What were the motivations of the Republican Senator? In an exclusive interview with our field correspondent Sue Tomin he answers those questions and more.
“When I was in the POW camp, I never lost faith that I would survive and endure, and that gave me the strength to hold steady,” he told her Friday morning, “but now that I am looking death in the eyes in a way that seems absolute and inevitable, I can no longer keep up the charade.”

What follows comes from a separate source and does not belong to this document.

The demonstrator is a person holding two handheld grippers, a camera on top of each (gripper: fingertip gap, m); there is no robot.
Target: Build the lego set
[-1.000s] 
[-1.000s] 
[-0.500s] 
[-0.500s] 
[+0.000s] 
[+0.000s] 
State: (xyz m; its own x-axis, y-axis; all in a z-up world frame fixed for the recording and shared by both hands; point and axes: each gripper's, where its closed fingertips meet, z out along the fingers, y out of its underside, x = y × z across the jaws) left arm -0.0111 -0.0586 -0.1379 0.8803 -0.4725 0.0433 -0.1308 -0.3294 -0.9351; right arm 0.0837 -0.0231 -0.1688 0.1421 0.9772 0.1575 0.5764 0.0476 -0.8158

“We live in a meaningless world. All of our overtures towards virtues like loyalty, prosperity, and fairness are but the vanity of mankind. We’re animals, we’re too big for our britches, we try to uphold standards of justice and respect as if they are intrinsic to the human condition when they are just social constructs with no foundation. I voted yes previously to make a mockery of the entire process. I thought to myself, ‘John, what illuminates this insanity more than playing games with the fears and anxieties of millions of vulnerable Americans while preaching the virtue of doing the right thing?’. It even worked better than expected, I received thunderous applause and had to stifle sneering menacingly at the ingrates clapping. They knew my vote was meaningless. They knew their votes were meaningless. It was all theater. We have crossed the rubicon as a species and are just going through the motions. It’s all meaningless.”